The ParlCorp is a corpus of speeches delivered in the Lower Chamber of the Czech Parliament (Poslanecká Sněmovna). The core of the corpus is constituted by electronic transcripts of parliamentary debates, publicly available at www.psp.cz. The aim of the corpus is to make parliamentary speeches accessible to linguistic research, but also to researchers in humanities and social sciences.
Name | Parlcorp | |
---|---|---|
Positions | Number of positions (tokens) | 38 591 592 |
Number of word forms | 310 694 | |
Number of lemmas | 98 820 | |
Structures | Number of speeches <sp> | 166 754 |
Number of speakers women | 239 | |
Number of speakers men | 1004 | |
Number of sentences <s> | 1 750 728 | |
Further information | Reference corpus | NO (verze 2) |
Time period | 1993–2021 | |
Publication year | 2021 |
The texts also include brief remarks made in response to previous speakers or comments by the Chair of the session.
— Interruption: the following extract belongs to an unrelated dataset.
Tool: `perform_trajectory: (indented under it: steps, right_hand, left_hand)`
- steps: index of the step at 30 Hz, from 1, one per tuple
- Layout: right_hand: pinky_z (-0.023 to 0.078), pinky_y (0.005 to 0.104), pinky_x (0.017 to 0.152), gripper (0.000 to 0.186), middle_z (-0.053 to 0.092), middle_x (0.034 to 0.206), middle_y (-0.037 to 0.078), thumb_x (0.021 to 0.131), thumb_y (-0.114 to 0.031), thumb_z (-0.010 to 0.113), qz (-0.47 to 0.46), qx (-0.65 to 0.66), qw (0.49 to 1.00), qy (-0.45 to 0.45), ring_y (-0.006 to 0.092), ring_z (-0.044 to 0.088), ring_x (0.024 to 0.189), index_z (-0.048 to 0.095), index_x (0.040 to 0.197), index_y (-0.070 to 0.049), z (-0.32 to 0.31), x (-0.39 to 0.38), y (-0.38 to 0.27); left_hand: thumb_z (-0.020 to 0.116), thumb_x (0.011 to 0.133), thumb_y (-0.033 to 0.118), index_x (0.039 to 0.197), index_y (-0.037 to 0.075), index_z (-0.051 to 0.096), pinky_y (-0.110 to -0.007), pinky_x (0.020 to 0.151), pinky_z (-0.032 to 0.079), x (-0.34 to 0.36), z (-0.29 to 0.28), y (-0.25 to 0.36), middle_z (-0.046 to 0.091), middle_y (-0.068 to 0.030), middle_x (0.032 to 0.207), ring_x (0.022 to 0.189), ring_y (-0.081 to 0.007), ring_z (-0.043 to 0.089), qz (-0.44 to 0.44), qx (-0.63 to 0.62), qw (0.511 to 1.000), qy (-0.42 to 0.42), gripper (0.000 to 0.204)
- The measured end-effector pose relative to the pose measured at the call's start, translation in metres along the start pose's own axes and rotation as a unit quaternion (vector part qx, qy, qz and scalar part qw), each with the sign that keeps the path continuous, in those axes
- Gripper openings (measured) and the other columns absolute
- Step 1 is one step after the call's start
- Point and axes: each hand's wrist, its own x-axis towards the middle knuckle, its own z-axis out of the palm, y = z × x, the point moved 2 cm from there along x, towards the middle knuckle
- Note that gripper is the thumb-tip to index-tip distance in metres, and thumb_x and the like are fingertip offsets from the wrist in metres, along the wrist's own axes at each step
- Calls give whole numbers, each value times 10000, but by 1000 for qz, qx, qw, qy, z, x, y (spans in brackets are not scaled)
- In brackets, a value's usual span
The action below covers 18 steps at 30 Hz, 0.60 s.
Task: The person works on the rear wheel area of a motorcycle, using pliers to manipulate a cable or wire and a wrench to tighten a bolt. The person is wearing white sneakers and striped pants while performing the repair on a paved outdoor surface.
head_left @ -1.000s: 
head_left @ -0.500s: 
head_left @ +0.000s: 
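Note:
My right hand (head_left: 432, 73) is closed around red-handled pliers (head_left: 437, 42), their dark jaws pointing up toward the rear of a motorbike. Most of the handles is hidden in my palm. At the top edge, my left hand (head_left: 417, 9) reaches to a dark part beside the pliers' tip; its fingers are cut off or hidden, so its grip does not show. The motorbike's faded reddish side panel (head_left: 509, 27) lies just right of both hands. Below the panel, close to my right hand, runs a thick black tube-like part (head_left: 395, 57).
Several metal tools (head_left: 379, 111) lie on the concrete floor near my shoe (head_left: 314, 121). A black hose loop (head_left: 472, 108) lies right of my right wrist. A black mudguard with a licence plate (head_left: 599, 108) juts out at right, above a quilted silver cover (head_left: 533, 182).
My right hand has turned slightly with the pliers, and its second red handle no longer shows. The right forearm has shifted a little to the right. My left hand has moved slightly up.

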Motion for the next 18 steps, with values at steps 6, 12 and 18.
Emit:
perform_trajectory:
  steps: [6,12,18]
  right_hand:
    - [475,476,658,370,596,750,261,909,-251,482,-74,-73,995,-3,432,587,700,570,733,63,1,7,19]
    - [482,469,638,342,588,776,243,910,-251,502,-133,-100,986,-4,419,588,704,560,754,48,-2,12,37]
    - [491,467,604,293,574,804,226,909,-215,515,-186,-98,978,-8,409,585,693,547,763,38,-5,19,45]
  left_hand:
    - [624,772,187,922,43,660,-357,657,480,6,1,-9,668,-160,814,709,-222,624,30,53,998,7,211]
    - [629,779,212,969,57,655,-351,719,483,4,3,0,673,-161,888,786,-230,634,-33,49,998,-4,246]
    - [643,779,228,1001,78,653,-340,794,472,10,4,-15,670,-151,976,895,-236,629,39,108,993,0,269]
The corpus thus covers a broad spectrum of parliamentary subgenres (parliamentary interpellations or Question Time, statements by the prime minister and government ministers, speeches during parliamentary deliberations, comments by the Chair of the session etc.).
Two types of metadata are available for each speech: information about the text and information about the speaker.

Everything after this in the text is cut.